For the sake of argument, let’s say I own a hardware store. So, I slap on a mask, and open up on Saturdays by myself, and don’t open at all during the week. Inconvenient? Yes. Bad economically? Yes. There are so many unessential jobs in an emergency, it’s not even funny. You need workers to keep pharmacies and groceries open. You need police and firefighters. You need people to keep the water and sewage flowing. You need trash collectors, but your idea of burn barrels might be a revolting solution. Banks don’t need to stay open when there’s no place to spend money; gas stations, either. Schools and libraries can close for a couple of weeks. Most retail can close, too.

The media have blown this all out of proportion.

Assuming a pandemic, I doubt it’s doable to keep a police officer at the door of every suspected case (and should he bring groceries, too? People need to eat, quarantined or not). I doubt forcefully removing said people from their home would be doable, either. It can only work if there’s a very limited number of cases, IMHO. Past this point, I can only see quarantining the whole area/city. Assuming that this is doable and can be carried on efficiently, which, again, I doubt.

Cashiers in supermarkets and such. I’ve seen how to keep them working and how to protect them are part of contingency plans. People working in utilities companies. People collecting trash. Truck drivers bringing food into cities. A ton of low-level workers are that important. Convincing them they should keep working for their paltry salaries and be in contact with the public (or even coworkers) when everybody else is hiding at home might be a challenge.
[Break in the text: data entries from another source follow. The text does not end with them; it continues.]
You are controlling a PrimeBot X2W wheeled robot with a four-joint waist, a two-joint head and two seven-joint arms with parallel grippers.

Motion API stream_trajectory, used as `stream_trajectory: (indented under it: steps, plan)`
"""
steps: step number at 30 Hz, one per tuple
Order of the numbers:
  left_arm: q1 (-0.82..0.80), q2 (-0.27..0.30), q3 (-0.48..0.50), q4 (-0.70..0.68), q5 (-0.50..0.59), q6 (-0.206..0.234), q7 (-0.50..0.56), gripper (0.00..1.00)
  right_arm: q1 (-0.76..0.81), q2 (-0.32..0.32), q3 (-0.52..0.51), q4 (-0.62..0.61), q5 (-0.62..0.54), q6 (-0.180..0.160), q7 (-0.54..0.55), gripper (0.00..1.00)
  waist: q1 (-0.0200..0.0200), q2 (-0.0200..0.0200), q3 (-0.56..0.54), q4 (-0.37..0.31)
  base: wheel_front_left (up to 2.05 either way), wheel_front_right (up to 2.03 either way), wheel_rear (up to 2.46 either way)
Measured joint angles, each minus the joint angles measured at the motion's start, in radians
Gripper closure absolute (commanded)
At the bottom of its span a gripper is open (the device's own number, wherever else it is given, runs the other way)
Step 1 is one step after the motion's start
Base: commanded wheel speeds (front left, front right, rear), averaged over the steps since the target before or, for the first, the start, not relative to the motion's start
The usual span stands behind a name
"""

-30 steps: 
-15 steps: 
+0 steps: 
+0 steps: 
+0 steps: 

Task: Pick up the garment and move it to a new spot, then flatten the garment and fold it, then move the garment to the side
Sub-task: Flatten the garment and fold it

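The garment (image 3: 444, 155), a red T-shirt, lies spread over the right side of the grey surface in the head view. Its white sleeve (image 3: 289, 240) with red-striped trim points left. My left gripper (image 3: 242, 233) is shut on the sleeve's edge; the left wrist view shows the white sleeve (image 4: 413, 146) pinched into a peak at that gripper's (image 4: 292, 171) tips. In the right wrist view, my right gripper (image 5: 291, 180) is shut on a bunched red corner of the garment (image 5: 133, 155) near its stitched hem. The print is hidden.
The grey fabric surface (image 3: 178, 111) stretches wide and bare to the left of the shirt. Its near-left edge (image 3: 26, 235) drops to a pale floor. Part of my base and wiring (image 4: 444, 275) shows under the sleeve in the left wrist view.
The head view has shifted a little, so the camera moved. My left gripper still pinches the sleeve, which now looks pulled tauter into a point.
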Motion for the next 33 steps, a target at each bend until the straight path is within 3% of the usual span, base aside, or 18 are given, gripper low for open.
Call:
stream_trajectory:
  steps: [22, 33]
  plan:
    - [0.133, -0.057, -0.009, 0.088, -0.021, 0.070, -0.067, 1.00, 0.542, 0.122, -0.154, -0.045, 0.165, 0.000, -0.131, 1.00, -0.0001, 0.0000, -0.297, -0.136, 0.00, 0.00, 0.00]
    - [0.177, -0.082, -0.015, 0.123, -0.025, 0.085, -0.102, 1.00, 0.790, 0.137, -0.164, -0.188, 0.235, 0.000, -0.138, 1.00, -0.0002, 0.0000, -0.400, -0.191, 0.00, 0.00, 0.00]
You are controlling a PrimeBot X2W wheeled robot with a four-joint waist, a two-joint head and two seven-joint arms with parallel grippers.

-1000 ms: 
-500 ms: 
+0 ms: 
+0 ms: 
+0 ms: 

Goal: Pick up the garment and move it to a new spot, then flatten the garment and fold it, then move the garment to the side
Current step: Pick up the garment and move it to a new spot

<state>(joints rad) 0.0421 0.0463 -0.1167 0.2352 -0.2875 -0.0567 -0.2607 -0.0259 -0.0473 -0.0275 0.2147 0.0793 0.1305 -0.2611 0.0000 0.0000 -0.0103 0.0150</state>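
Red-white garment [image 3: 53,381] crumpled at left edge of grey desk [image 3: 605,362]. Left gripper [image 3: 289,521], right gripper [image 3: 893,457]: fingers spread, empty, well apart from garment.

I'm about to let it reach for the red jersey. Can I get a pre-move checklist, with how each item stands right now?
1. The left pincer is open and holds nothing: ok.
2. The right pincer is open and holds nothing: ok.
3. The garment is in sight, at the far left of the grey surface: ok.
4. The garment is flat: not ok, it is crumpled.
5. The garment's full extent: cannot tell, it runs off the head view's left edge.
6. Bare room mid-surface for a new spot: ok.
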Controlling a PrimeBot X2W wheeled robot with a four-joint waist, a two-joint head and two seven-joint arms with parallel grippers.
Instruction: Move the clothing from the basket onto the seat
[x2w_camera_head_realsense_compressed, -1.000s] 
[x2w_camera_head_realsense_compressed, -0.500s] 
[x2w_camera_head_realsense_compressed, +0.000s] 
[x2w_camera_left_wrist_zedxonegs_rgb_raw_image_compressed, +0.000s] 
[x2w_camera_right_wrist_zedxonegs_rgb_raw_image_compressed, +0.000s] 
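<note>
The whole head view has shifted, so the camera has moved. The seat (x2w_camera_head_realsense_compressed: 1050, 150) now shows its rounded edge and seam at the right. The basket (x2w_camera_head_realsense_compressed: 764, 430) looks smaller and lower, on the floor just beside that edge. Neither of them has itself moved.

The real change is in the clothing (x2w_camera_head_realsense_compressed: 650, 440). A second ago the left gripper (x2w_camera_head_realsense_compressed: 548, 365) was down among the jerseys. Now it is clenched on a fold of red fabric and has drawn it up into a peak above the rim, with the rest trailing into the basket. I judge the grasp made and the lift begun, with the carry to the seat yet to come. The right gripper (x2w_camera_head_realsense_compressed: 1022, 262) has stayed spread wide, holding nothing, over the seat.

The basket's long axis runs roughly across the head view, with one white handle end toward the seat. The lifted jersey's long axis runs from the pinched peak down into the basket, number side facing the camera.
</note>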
We have also a contingency plan at my workplace that would result in almost nobody coming to work in a worst case scenario, but only a very small part of our activity is vital, indeed. At least in the short term. In the long term, a solution would have to be found. We couldn’t completely stop operating for months on end without causing havock at a national scale. So I guess this might be a problem too. : it can’t last for months. At some point almost everybody will have to resume a “normal” life, despite the pandemic.